FlashAttention works with single GPU, but crash with accelerate DP on multiple GPU (FlashAttention only support fp16 and bf16 data type)

Andcircle commented 9 months ago

System Info

`Accelerate` version: 0.22.0
Platform: Linux-5.10.192-183.736.amzn2.x86_64-x86_64-with-glibc2.29
Python version: 3.8.10
Numpy version: 1.23.1
PyTorch version (GPU?): 2.0.1+cu117 (True)
PyTorch XPU available: False
PyTorch NPU available: False
System RAM: 1121.81 GB
GPU type: NVIDIA A100-SXM4-80GB

transformers              4.37.2
trl                       0.7.11.dev0
flash-attn                2.5.2

out, q, k, v, out_padded, softmax_lse, S_dmask, rng_state = flash_attn_cuda.varlen_fwd(
RuntimeError: FlashAttention only support fp16 and bf16 data type

Reproduction

The following script works as expected on 1 GPU, but if running on multiple GPU with DP, it will give error: out, q, k, v, out_padded, softmax_lse, S_dmask, rng_state = flash_attn_cuda.varlen_fwd( RuntimeError: FlashAttention only support fp16 and bf16 data type


import os
import wandb

import torch
from accelerate import Accelerator
from datasets import load_from_disk
from peft import LoraConfig, get_peft_model, prepare_model_for_kbit_training
from transformers import (
    AutoModelForCausalLM,
    AutoTokenizer,
    BitsAndBytesConfig,
    AutoTokenizer,
    TrainingArguments
)

from trl import DataCollatorForCompletionOnlyLM

from PIL import Image
from transformers import AutoProcessor, LlavaForConditionalGeneration, AutoTokenizer

import sys
project_root = '/'.join(os.path.dirname(__file__).split('/')[:-1])
print(project_root)
sys.path.append(project_root)
from utils.meta_loader import write_meta, read_meta

import transformers

# bench
alpha = 16
rank = 64
batch_size = 2
length = 4096
accumlate_steps = 1
lr = 5e-5

train_dataset = load_from_disk("/mnt/localssd/dataset/llava_processed_dataset/train")
eval_dataset = load_from_disk("/mnt/localssd/dataset/llava_processed_dataset/test")    

run_name = "llava_debug"
save_dir = "/mnt/localssd/llava_debug"

compute_dtype = getattr(torch, "float16")

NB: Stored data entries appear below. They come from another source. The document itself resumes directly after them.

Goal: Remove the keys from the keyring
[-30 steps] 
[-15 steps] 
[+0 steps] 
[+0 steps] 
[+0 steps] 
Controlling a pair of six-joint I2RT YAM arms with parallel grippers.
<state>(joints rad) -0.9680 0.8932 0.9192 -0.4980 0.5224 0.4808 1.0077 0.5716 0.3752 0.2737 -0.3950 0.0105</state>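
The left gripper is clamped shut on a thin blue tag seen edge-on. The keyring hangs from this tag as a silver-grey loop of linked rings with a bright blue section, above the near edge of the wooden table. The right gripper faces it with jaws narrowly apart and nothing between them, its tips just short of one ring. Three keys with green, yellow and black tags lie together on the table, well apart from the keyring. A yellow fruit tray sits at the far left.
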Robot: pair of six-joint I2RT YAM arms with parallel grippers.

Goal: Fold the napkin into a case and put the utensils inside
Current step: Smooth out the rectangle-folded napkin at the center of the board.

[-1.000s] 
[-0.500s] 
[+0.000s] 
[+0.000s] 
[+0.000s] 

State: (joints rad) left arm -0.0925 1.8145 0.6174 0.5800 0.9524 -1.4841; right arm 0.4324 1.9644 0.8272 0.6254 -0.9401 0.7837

bnb_config = BitsAndBytesConfig(
    load_in_4bit=True,
    # load_in_8bit=True,
    bnb_4bit_quant_type="nf4",
    bnb_4bit_compute_dtype=compute_dtype,
    bnb_4bit_use_double_quant=True,
    # llm_int8_skip_modules=["multi_modal_projector"]
)

model = LlavaForConditionalGeneration.from_pretrained(
    "llava-hf/llava-1.5-7b-hf",
    # "llava-hf/bakLlava-v1-hf",
    quantization_config=bnb_config,
    trust_remote_code=True, 
    device_map={'':torch.cuda.current_device()},
    torch_dtype=torch.float16,
    use_flash_attention_2=True
    )

target_modules = [
    "*language_model.*q_proj", 
    "*language_model.*k_proj", 
    "*language_model.*v_proj", 
    "*language_model.*o_proj", 
    "*language_model.*gate_proj", 
    "*language_model.*up_proj", 
    "*language_model.*down_proj", 
    "*language_model.*lm_head"]

modules_to_save = ["linear_1", "linear_2"]

peft_config = LoraConfig(
    lora_alpha=alpha,
    lora_dropout=0.1,
    r=rank,
    bias="none",
    task_type="CAUSAL_LM",
    target_modules=target_modules,
    modules_to_save=modules_to_save
)

tokenizer = AutoTokenizer.from_pretrained("llava-hf/llava-1.5-7b-hf", trust_remote_code=True)
tokenizer.pad_token = tokenizer.eos_token

processor = AutoProcessor.from_pretrained("llava-hf/llava-1.5-7b-hf")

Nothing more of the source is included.